The stats (and table) don’t tell the story of United’s recovery

They say you can prove anything with statistics, and a more modern version of it would be that you can prove anything with a retweet. But you can’t prove that United under Louis van Gaal are worse than they were under David Moyes. Because that’s just nonsense.

I’ve seen it tweeted many times since yesterday’s defeat to City that United started last season better than they’ve started this one, in terms of numbers at least. But numbers don’t tell the story.

Moyes started the season with the same squad who had won the league a few months earlier. It was a flawed squad, of course it was, but the trace memory of winning was enough to pick up some points. But things got worse and worse as the season went on as the Moyes influence started to take hold, the players lost faith in him and each other and everything went to hell.

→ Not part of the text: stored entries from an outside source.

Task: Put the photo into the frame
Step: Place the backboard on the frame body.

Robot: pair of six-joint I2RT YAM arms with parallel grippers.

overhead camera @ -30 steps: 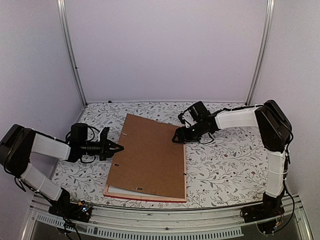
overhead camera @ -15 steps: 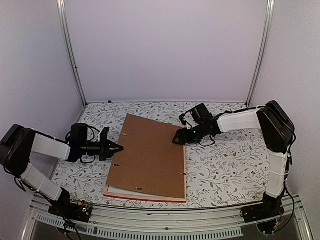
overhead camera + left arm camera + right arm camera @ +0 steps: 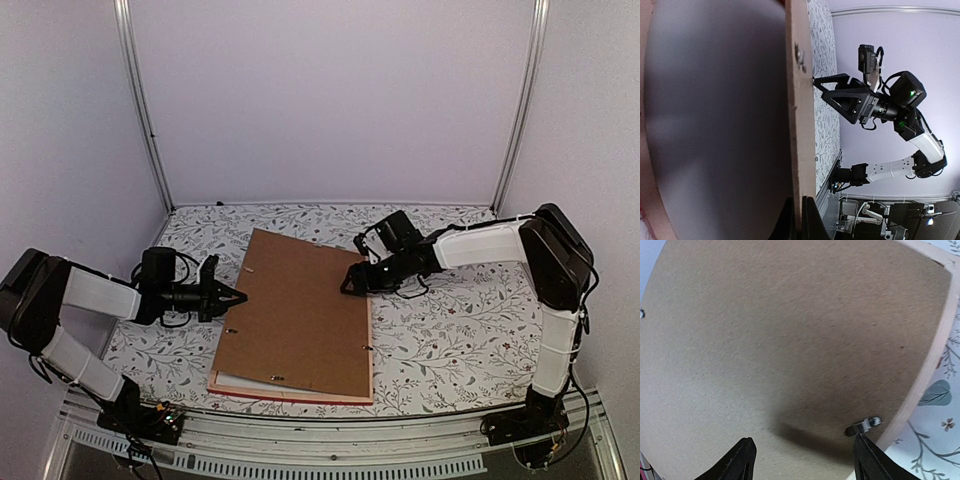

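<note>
The frame (image 3: 300,397) lies back-up in the middle of the table (image 3: 450,320), the brown backing board (image 3: 300,310) covering it
The right gripper (image 3: 348,286) hovers spread over the board's far right edge, beside a metal turn clip (image 3: 863,426); the left gripper (image 3: 238,296) meets the left rail, its grip impossible to judge; a white sheet edge (image 3: 232,381) peeks out at the near left corner; the photo itself is hidden.

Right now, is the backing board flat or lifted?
The backing board is lifted at its left edge, which the left gripper pinches; white shows beneath its near corner.
</note>
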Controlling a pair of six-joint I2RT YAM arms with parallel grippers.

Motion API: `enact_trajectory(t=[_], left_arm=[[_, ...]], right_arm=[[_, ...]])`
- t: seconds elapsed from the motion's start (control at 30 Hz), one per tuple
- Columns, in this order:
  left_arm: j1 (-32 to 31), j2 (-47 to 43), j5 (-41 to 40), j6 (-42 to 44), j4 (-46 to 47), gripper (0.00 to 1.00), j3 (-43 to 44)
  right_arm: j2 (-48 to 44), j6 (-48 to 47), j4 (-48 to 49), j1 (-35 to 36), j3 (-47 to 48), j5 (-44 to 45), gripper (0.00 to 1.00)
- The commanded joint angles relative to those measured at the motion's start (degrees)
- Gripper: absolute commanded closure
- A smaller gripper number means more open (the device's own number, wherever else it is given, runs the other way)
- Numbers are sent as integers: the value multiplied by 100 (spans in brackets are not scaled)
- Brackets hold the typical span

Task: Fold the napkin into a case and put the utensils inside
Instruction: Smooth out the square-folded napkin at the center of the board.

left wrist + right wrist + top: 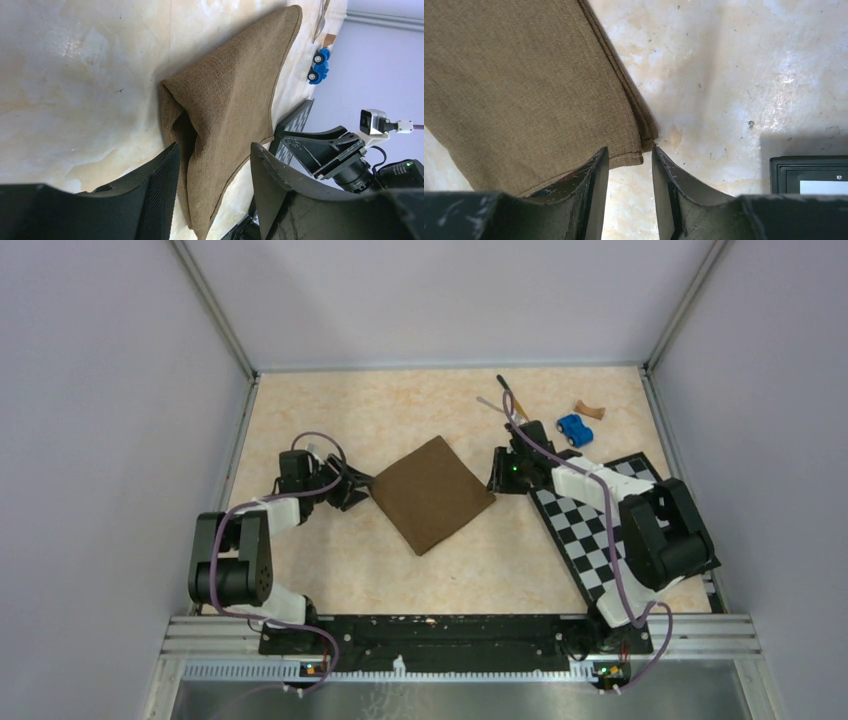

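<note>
Left end effector (352, 490): jaws well apart. The near corner of the napkin (432, 494) lies loose between them, not pinched.
Right end effector (500, 472): jaws only narrowly apart, nothing between. The opposite napkin corner sits just ahead of its tips, with the hem over one finger.
The napkin lies flat on the desk (330, 420) between the two end effectors, a stacked diamond and not yet a narrow case. Knife (513, 400) and fork (490, 405) lie beyond the right end effector, well apart from the cloth, with the blue toy car (574, 429) beside them.

Risks as I read it:
- The plies gape at the corner inside the left jaws. Closing there may catch only the top layer, and the fold would peel open on lift.
- The right tips are touching or nearly touching the hem. Any sideways move drags that corner and skews the stack.
- Uneven pull between sides would give a crooked case, too tight for the utensils.
- The checkered board (590, 530) edge sits just beside the right end effector. A low retreat could snag it.
</note>
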Motion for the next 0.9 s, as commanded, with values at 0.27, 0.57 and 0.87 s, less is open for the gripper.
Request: enact_trajectory(t=[0.27,0.57,0.87], left_arm=[[-37,618,260,-415,1135,46,120],[-42,1038,278,-432,1306,51,272],[-5,1290,176,-349,1438,68,324]], right_arm=[[74,177,107,871,683,-281,63],[650,629,666,1550,1036,-976,63],[1617,1316,2011,1805,1184,-2519,63]])
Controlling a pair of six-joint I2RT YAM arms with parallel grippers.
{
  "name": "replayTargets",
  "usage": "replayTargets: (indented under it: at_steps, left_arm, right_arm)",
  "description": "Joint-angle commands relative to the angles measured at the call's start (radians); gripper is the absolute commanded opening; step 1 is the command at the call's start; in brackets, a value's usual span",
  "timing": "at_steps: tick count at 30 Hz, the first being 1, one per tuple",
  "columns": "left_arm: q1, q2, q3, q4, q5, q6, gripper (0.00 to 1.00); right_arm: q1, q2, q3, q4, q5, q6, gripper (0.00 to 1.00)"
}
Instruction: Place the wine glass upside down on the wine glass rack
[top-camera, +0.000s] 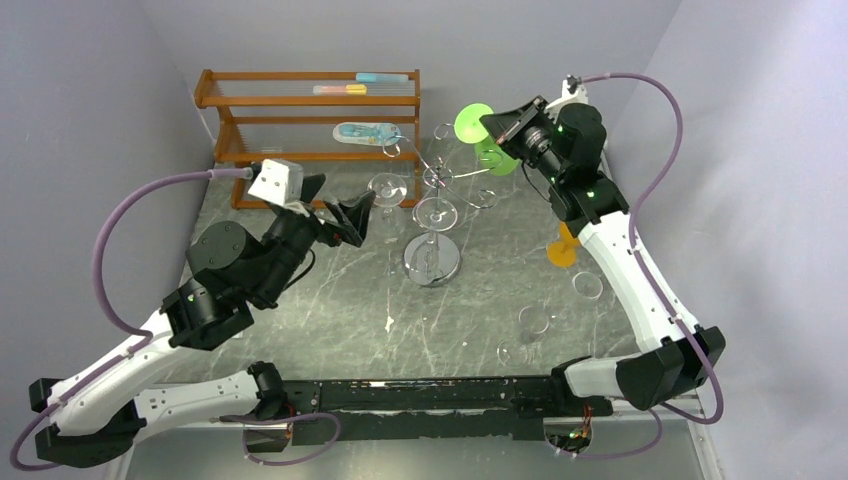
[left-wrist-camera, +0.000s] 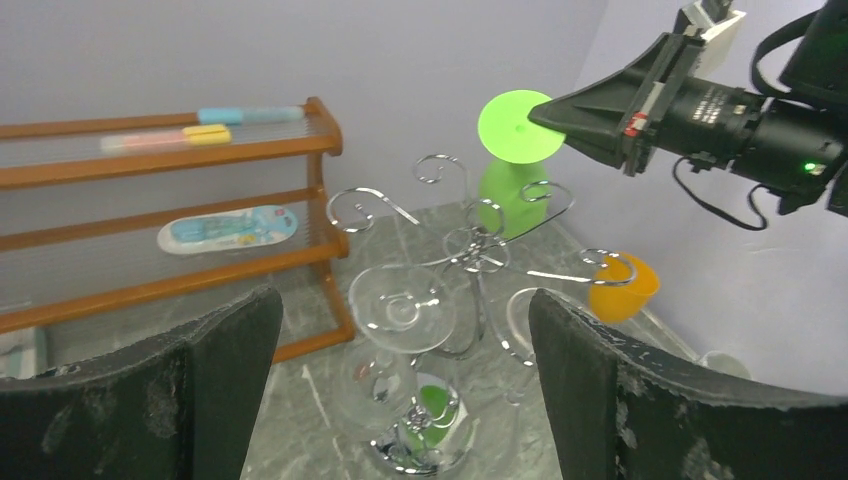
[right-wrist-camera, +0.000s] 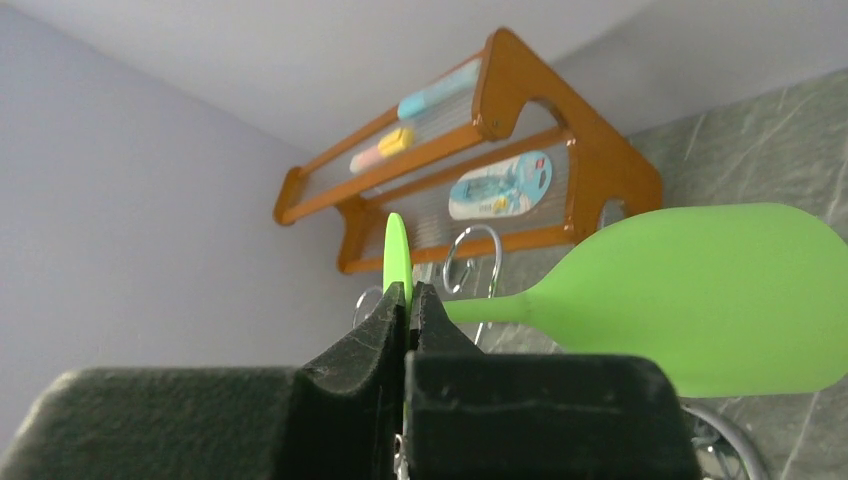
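Nothing could be read in any view; the blue-and-white packet on the wooden shelf carried printing too blurred to make out; a small red-and-white sticker on the body of the right claw showed marks too small to read.

wine glass rack polished chrome wire with mirror-bright base, green wine glass opaque matt plastic look, orange glass at 3 o'clock of the rack likewise opaque, wooden shelf glossy orange-brown varnish, table smooth grey marbled finish, left gripper fingers matt black, scuffed
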Motion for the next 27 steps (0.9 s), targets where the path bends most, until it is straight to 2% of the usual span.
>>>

Louis van Gaal didn’t inherit a team who’d won the league at a canter, he inherited a team who’d deservedly finished seventh and then lost three quarters of their defence. It was a squad that had been left to drift towards mediocrity by Sir Alex Ferguson and had needed overhauling a year earlier by Moyes.

Van Gaal has started this process and spent a hell of a lot of money doing so, but there’s a way to go yet, particularly defensively. Not buying at least one new world class centre-half in the summer was a catastrophic error, but we’ve gone from having an ageing defence and an awful midfield to having no defence and a great midfield.

If we can start to add to the defence in January (never easy, as I’m sure we’ll be told many times), things will start to look better. If we’d been able to keep any of our existing defenders fit so far, things would already look a bit rosier, but yesterday showed how impossible that has been, losing Smalling to brain death and Rojo to a dislocated shoulder.

That’s our four senior centre-halves all unavailable at the moment, something that would hobble every single club in the Premier League. How would City have coped late on at Eastlands without Vincent Kompany’s frequent interventions while the rest of the team flapped around like frightened hens? We still need a Kompany of course, but for now we’ve not even got Chris Smalling.

But still, a goal down to the Premier League champions at their ground and with a recent history of getting totally thrashed by them, with two midfielders and two teenagers in our back four, van Gaal’s United didn’t fold, didn’t give in and didn’t get thrashed.

Some of that had to do with the bizarre skittishness that took hold of City after the goal (as opposed to the complacency of Chelsea a week earlier) but United fought back and looked the better team for the last third of the match. No equaliser came, but there were chances, while the organisation and professionalism needed to prevent a gung-ho collapse was also evident.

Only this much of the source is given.